Лишь мгновение спустя Полин поняла, что более выразительно эту фразу нельзя было произнести. Ей даже стало жарко: она почувствовала, как щеки заливает румянец. К счастью, в машине царил полумрак — зеленоватый свет шел только от приборной доски. Если Николас и размышлял, то недолго: пауза продлилась не более полутора секунд.
— Идемте.
Оказавшись в ее квартире, Николас с интересом осмотрелся и уважительно присвистнул, увидев высокие стеллажи с книгами, вытянувшиеся вдоль коридора.
— Да… Сразу видно, что здесь обитают две начитанные дамы.
— Вы правы наполовину, — вскользь заметила Полин, локтем закрывая дверь в комнату Кати, чтобы скрыть от посторонних глаз, царящий там разгром.
— Ваша дочь не любит читать?
— Всем прочим развлечениям она предпочитает компьютер и телевизор. Общая беда… Проходите сюда, пожалуйста.

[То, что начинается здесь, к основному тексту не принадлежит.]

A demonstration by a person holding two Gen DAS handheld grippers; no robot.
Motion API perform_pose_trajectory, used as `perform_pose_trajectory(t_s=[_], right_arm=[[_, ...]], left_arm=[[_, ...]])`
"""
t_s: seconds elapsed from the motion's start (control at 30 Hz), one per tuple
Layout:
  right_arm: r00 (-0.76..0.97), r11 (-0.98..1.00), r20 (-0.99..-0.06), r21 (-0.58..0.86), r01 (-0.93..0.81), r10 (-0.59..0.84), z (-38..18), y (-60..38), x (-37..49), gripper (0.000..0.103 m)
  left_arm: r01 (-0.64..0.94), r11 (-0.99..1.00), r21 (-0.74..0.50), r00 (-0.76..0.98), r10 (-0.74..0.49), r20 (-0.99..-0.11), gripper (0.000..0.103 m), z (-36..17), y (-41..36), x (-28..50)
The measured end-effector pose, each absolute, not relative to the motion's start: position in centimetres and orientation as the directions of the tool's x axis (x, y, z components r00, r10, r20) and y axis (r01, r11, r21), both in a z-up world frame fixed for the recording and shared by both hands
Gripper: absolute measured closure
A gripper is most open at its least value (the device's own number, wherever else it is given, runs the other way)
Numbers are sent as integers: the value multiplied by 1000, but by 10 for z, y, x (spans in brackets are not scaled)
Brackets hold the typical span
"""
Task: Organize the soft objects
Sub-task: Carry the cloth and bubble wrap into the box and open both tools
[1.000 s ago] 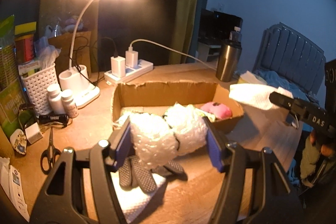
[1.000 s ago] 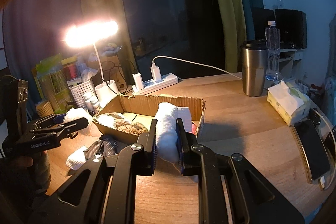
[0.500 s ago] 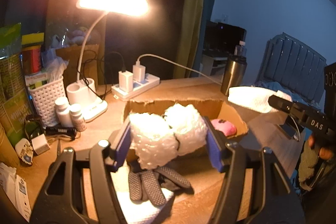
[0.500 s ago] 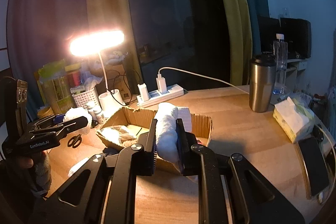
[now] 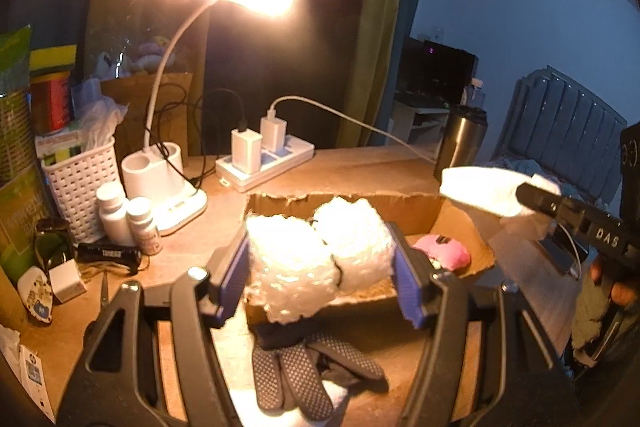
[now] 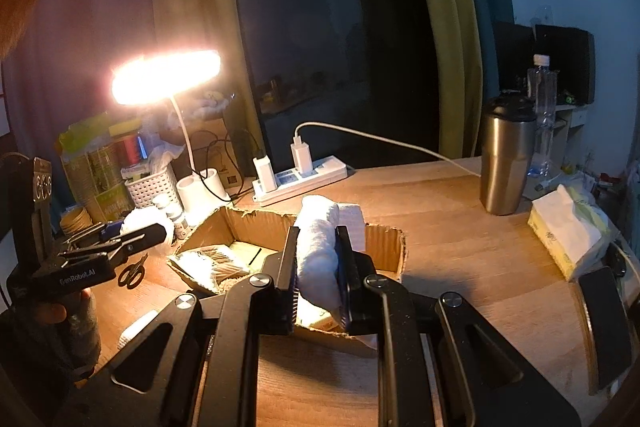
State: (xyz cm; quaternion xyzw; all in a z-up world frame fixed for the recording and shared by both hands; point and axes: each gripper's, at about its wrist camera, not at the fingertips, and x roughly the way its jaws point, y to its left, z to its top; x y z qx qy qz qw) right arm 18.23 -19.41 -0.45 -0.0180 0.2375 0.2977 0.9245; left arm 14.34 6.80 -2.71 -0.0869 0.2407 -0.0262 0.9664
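The left hand-held gripper (image 5: 320,267) is clamped on a crumpled white bubble-wrap bundle (image 5: 316,259), its blue-padded fingers (image 5: 234,273) pressing both sides; the bundle hangs over the near wall of the open brown cardboard box (image 5: 360,197). Below it, on the wooden surface (image 5: 192,259), lies a pair of dark grey dotted gloves (image 5: 304,371) resting partly on a white cloth. The right hand-held gripper (image 6: 318,267) is closed on a rolled white towel (image 6: 320,247), held above the near edge of the same box (image 6: 384,239). Inside the box lies a pink soft object (image 5: 442,253), near its right wall, and light packets occupy the left part. Beyond the box, a white power strip with chargers (image 5: 266,159) sits on the surface, beside a lit white desk lamp (image 5: 160,187). A steel tumbler (image 6: 506,155) stands further right, with a tissue pack (image 6: 566,233) near it.
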Motion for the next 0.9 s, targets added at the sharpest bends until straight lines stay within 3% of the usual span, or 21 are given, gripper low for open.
perform_pose_trajectory(t_s=[0.57,0.9], right_arm=[[631,776,-503,140,-615,591,-17,-155,227,86],[542,749,-594,165,-641,595,-44,-127,253,86]], left_arm=[[11,982,-189,864,-105,-493,39,-28,78,191],[24,979,-203,831,-132,-540,39,-46,76,217]])
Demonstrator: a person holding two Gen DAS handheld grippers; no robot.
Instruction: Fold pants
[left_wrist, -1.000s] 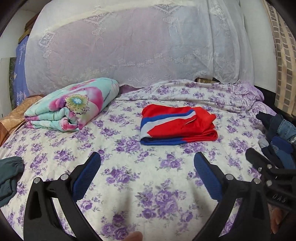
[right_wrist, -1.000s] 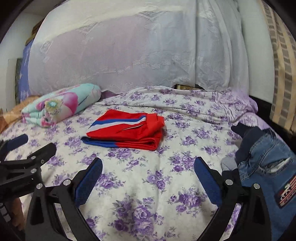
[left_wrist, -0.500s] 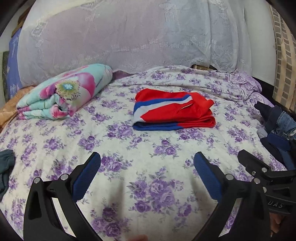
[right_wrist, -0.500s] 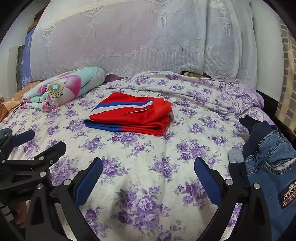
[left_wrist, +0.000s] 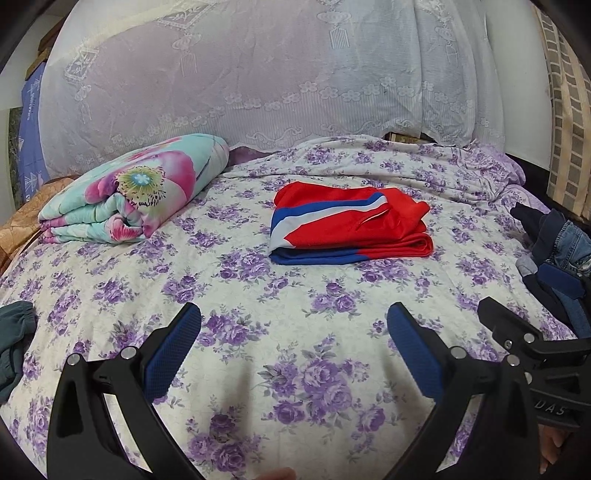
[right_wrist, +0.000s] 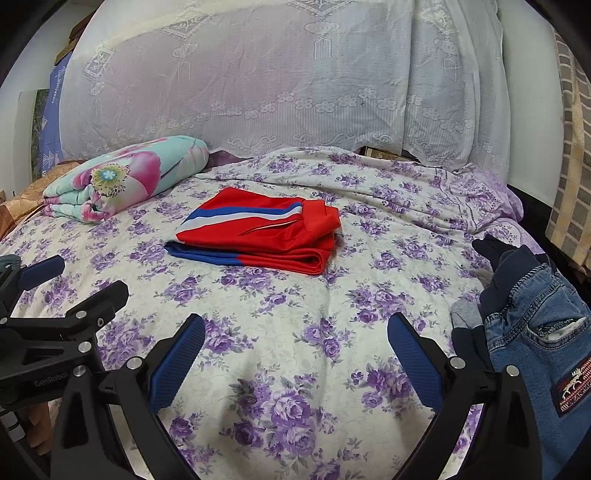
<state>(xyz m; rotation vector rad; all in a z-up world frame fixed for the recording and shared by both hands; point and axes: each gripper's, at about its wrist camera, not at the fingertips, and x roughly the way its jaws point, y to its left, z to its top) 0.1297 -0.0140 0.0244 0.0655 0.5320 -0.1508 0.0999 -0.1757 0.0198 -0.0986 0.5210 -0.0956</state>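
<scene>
Both of your tools are empty. Your left gripper (left_wrist: 293, 332) has its blue pads spread wide over bare sheet, and your right gripper (right_wrist: 295, 334) is spread the same way, pinching nothing. Neither one touches cloth; each hangs above the flowered bedsheet (left_wrist: 314, 384) on the near side of the red pants (left_wrist: 351, 225).

Those red pants, with a blue and white stripe, lie beyond both grippers near the middle of the bed, already doubled into a flat, tidy packet with the folded edge toward you. Take them as the landmark. To their left, farther back, sits a rolled floral quilt (left_wrist: 136, 192). To their right, at the bed's edge and just beside your right gripper, is a loose heap of blue jeans (right_wrist: 539, 332) mixed with darker garments. Far to the left of the pants, at the edge of the left wrist view, a bit of dark green cloth (left_wrist: 14, 343) shows. Behind everything hangs a white lace curtain (left_wrist: 277, 74).

My reading is that the red pair is finished and you are between garments. The next move would probably be to swing right toward the jeans heap, pick one pair out by its waistband with the jaws wide, and drag it onto the open sheet in front of the red pants. Watch that the tangled dark pieces do not come along with it.
</scene>
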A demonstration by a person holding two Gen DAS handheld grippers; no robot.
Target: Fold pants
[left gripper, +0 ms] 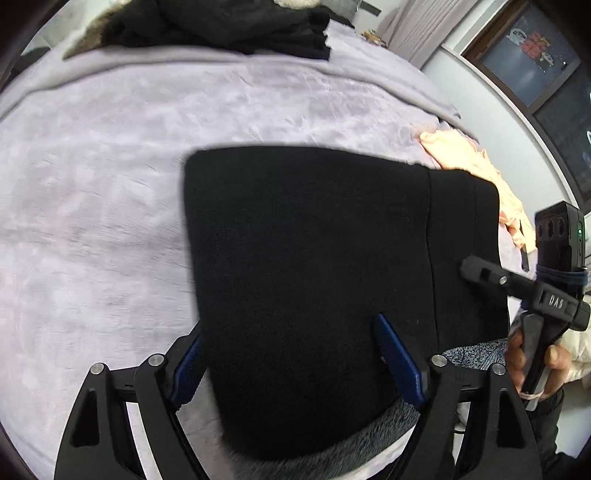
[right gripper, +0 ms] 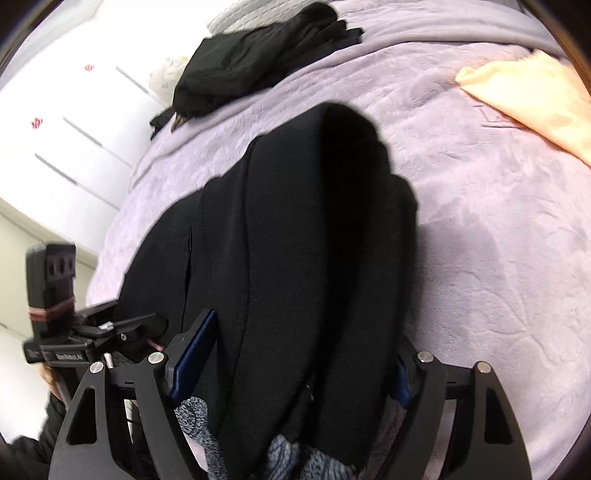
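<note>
In my left wrist view the black pants [left gripper: 314, 277] fill the centre and lower middle of the frame as a flat folded slab lying on the lilac bed [left gripper: 92, 184]. My left tool [left gripper: 295, 354] sits at the bottom, its blue-padded fingers [left gripper: 399, 362] spread wide with the near edge of the pants lying between them, so it stands open and grips nothing. At the right edge I see my right tool [left gripper: 476, 271], its black tip over the right side of the pants, with my hand [left gripper: 535, 369] on the handle below. A peach cloth [left gripper: 480, 166] lies on the bed at the upper right, touching the far corner of the pants, and a dark clothes pile [left gripper: 221, 26] rests at the top. In my right wrist view the pants [right gripper: 314, 258] run up the middle in thick rolled folds, again between widely spread fingers [right gripper: 192, 354] of the right tool [right gripper: 291, 369], which is open too. My left tool [right gripper: 110, 328] shows at the lower left beside the pants.
</note>
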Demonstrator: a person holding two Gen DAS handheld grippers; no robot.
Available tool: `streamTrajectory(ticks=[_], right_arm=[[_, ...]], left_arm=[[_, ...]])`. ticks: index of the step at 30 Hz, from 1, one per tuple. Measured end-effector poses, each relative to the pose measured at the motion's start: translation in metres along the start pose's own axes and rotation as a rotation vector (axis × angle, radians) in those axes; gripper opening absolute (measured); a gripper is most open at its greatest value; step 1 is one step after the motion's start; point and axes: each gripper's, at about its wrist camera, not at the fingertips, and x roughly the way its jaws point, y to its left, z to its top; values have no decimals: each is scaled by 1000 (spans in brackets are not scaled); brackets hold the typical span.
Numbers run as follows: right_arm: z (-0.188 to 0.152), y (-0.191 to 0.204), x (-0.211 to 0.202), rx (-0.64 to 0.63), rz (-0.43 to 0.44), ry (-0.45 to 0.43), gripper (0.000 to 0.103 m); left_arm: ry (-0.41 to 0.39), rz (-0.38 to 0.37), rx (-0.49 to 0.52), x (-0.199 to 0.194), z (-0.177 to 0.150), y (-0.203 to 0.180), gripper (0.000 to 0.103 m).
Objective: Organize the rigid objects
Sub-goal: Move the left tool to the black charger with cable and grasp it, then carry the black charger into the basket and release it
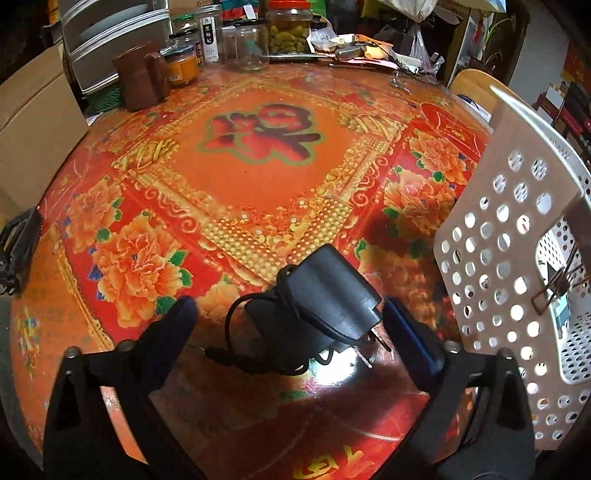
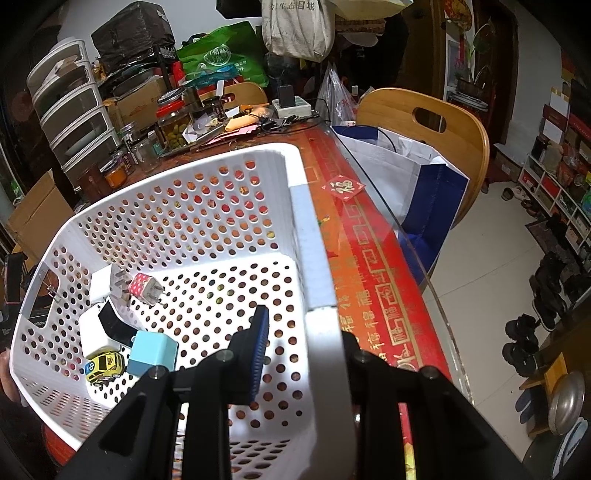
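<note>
1. My left gripper (image 1: 288, 321) sits low over the near part of the table (image 1: 258, 173), its fingers apart. The black adapter (image 1: 325, 295) lies between them with its cord (image 1: 236, 314) bundled around it.
2. The right finger (image 1: 410, 332), with its blue pad, is just beside the adapter's plug end; the prongs (image 1: 376, 343) point toward me. I cannot tell whether that pad touches the body. The left finger (image 1: 173, 328) stands clear of the cord, with a gap.
3. The adapter rests on the glossy red cloth, not lifted as far as I can see.
4. To the right of the adapter, close by, stands the white basket (image 1: 509, 280), its perforated wall tilted toward the left camera.
5. My right gripper (image 2: 299, 354) is clamped on the basket's near right rim (image 2: 325, 332): the blue-padded finger (image 2: 258, 343) is inside the basket, while the other finger is outside and mostly hidden behind the wall.
6. Inside the basket, in the near left corner, I see a yellow toy car (image 2: 103, 367), a light blue cube (image 2: 153, 354), a white and black charger (image 2: 107, 326), a white plug (image 2: 109, 284) and a pink dotted plug (image 2: 146, 288), all huddled together.
7. A metal clip (image 2: 50, 288) hangs at the handle hole on the basket's left wall.
8. At the table's far edge are jars (image 1: 288, 26) and a brown mug (image 1: 142, 79).
</note>
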Motion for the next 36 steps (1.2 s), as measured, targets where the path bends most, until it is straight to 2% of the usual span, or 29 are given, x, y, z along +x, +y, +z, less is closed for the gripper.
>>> streamTrajectory(ticks=[1, 5, 9, 14, 20, 24, 26, 30, 36], right_arm=[[0, 0, 0, -1, -1, 0, 25], [0, 0, 0, 0, -2, -1, 25], [0, 0, 0, -3, -4, 2, 25], [0, 0, -1, -3, -5, 3, 25], [0, 0, 0, -4, 0, 3, 25], [0, 1, 0, -8, 3, 6, 25], [0, 1, 0, -8, 7, 4, 25], [1, 1, 1, -9, 7, 2, 25], [0, 3, 0, -14, 21, -2, 25]], left_arm=[[4, -8, 0, 0, -1, 0, 78], [-13, -5, 15, -3, -5, -4, 74], [-44, 29, 44, -9, -10, -10, 72], [-106, 61, 27, -25, -11, -3, 71], [-93, 105, -39, -25, -10, 15, 71], [-84, 184, -76, -34, -7, 26, 71], [-88, 223, -60, -51, -2, 24, 71], [-144, 305, -28, -103, 11, 9, 71], [-237, 429, 55, -179, 29, -48, 71]])
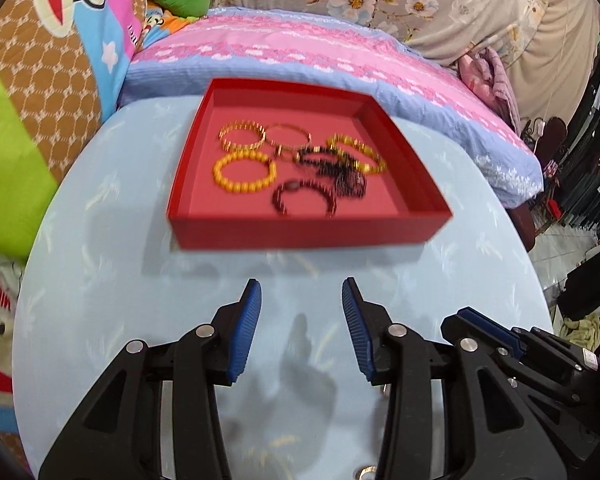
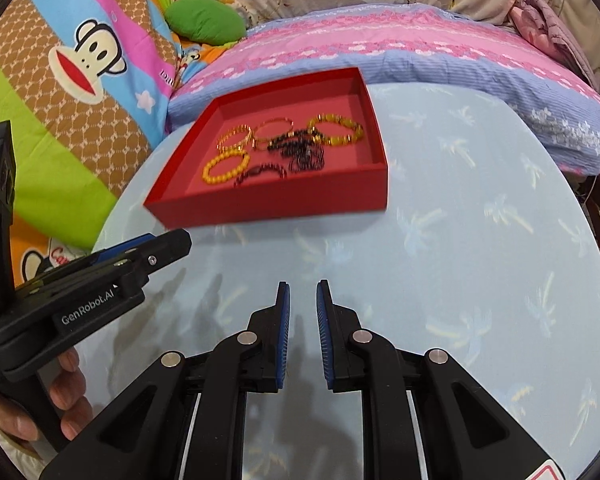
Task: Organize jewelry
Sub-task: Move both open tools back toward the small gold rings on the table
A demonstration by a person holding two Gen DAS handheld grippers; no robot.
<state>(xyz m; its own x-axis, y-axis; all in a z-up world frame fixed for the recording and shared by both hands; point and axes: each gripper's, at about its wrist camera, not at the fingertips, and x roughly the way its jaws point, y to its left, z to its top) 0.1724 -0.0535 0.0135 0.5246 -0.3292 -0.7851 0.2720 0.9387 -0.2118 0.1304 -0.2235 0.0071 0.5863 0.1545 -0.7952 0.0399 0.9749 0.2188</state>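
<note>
You are holding the left gripper point(image 1: 302, 300) over the pale blue tablecloth point(image 1: 480, 280), its 2 blue pads spread well apart with nothing between them. You are holding the right gripper point(image 2: 302, 292) with its pads drawn close, a narrow gap showing between them and nothing pinched there. Both are hanging just short of the red tray point(image 1: 300, 233), which is sitting on the round table near its far edge, close to the pink and blue quilt point(image 1: 300, 52). In the left wrist view the tray's long axis is running across the picture, its near wall facing you; in the right wrist view the tray is lying up and to the left, turned so a corner is pointing toward the left gripper point(image 2: 176, 240). Inside it, 6 or so pieces are lying flat and bunched together: a yellow bead bracelet point(image 1: 244, 171), a gold bangle point(image 1: 243, 136), a thin ring-shaped bangle point(image 1: 290, 136), a yellow-green bracelet point(image 1: 358, 154), a dark bead bracelet point(image 1: 304, 198) and a tangled black chain point(image 1: 340, 170). Your fingers point(image 2: 66, 384) are wrapping the left gripper's handle.
</note>
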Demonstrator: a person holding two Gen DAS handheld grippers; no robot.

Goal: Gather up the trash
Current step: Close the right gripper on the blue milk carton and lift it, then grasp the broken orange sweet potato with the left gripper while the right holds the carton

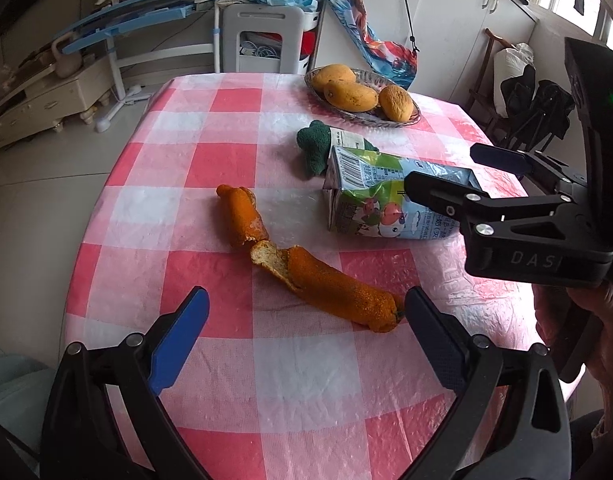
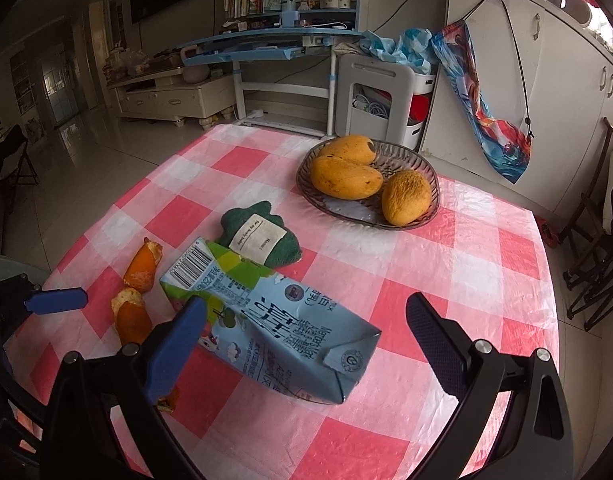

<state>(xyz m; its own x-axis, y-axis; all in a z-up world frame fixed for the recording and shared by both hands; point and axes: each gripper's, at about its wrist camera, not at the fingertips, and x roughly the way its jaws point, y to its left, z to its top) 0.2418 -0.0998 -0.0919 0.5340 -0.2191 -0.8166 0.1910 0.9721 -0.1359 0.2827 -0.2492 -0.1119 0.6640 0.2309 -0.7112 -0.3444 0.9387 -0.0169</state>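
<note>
Two curled orange peels lie on the pink checked tablecloth [image 1: 226,168]: a near peel [image 1: 330,286] and a far peel [image 1: 242,216]. My left gripper [image 1: 306,320] is open just above the cloth, its jaws either side of the near peel's end. A flattened blue-green milk carton [image 2: 274,320] lies on its side; it also shows in the left wrist view [image 1: 370,200]. My right gripper [image 2: 306,328] is open with its jaws astride the carton, not closed on it. In the left wrist view the right gripper [image 1: 446,176] hovers at the carton's right end.
A green cloth with a paper label [image 2: 262,238] lies behind the carton. A glass bowl [image 2: 426,176] with three mangoes [image 2: 344,178] stands at the far side. The table edge drops to the floor on the left. A white cart [image 2: 382,96] and desk stand beyond.
</note>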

Полин чувствовала, что больше не может передвигаться в новых туфлях. В течение дня, пока она безостановочно ходила, боль в ногах не ощущалась, но после долгого сидения в ресторане, а затем в машине каждый шаг давался ей так же мучительно, как и бедняжке Русалочке. Скривившись, Полин стащила высококаблучные орудия пытки и с трудом заковыляла вслед за Николасом, скрывшимся в гостиной. Когда она, придерживаясь за стену, вошла в комнату, Николас поднялся с дивана, на который было присел, и посмотрел на нее с беспокойством.
— Полин, вы еле ходите. Вам нехорошо?
— Нет, просто ноги устали. Не обращайте внимания.
— Как я могу не обращать на это внимание? Сядьте, наконец, что вы себя мучаете?
— Сейчас сяду. Только сначала найду обещанный диск… Вот он!
Вытянув из стойки зеленую коробку, по которой полукругом шли розовые буквы (не самое благородное сочетание), Полин протянула ее Николасу. Он прищурился, пытаясь прочесть названия танцев.
— Черт… Так мелко… А я без очков. М-м-м… Фокстроты Кола Портера, вальсы Уэйна… Неплохой набор. А что здесь написано? Я не могу разглядеть… «Сибоней»?
Полин приблизилась к нему вплотную и кинула взгляд на коробку.
— Да. Это румба. А мне очень нравится слоуфокс «Коктейль для двоих». — Она ткнула пальчиком в надпись, для чего ей пришлось почти прислониться к Николасу.
Он отвел диск в сторону, и посмотрел на нее вопросительно. С трудом, удерживая нарастающий трепет, Полин отступила.
— Если хотите, можете послушать прямо здесь и сейчас. А я сварю нам кофе.
— Для кофе поздновато…
— А для чего в самый раз?
Теперь улыбка Николаса показалась немного виноватой.
— Сказать честно? Знаете, Эркюль Пуаро пил липовый отвар. Я никогда не пробовал этот напиток и не претендую на славу великого сыщика, но я, как и он, порядочный педант. По вечерам я пью отвар мяты и плодов кориандра.
— В лечебных целях?
— Право, разговор о моих болезнях не самый интересный. Предпочитаю казаться абсолютно здоровым. У вас есть зеленый чай?
— Только в пакетиках.
— Отлично! То, что нужно. Я с удовольствием выпью чашку — но попозже. Сейчас я хочу, чтобы вы сели и отдохнули.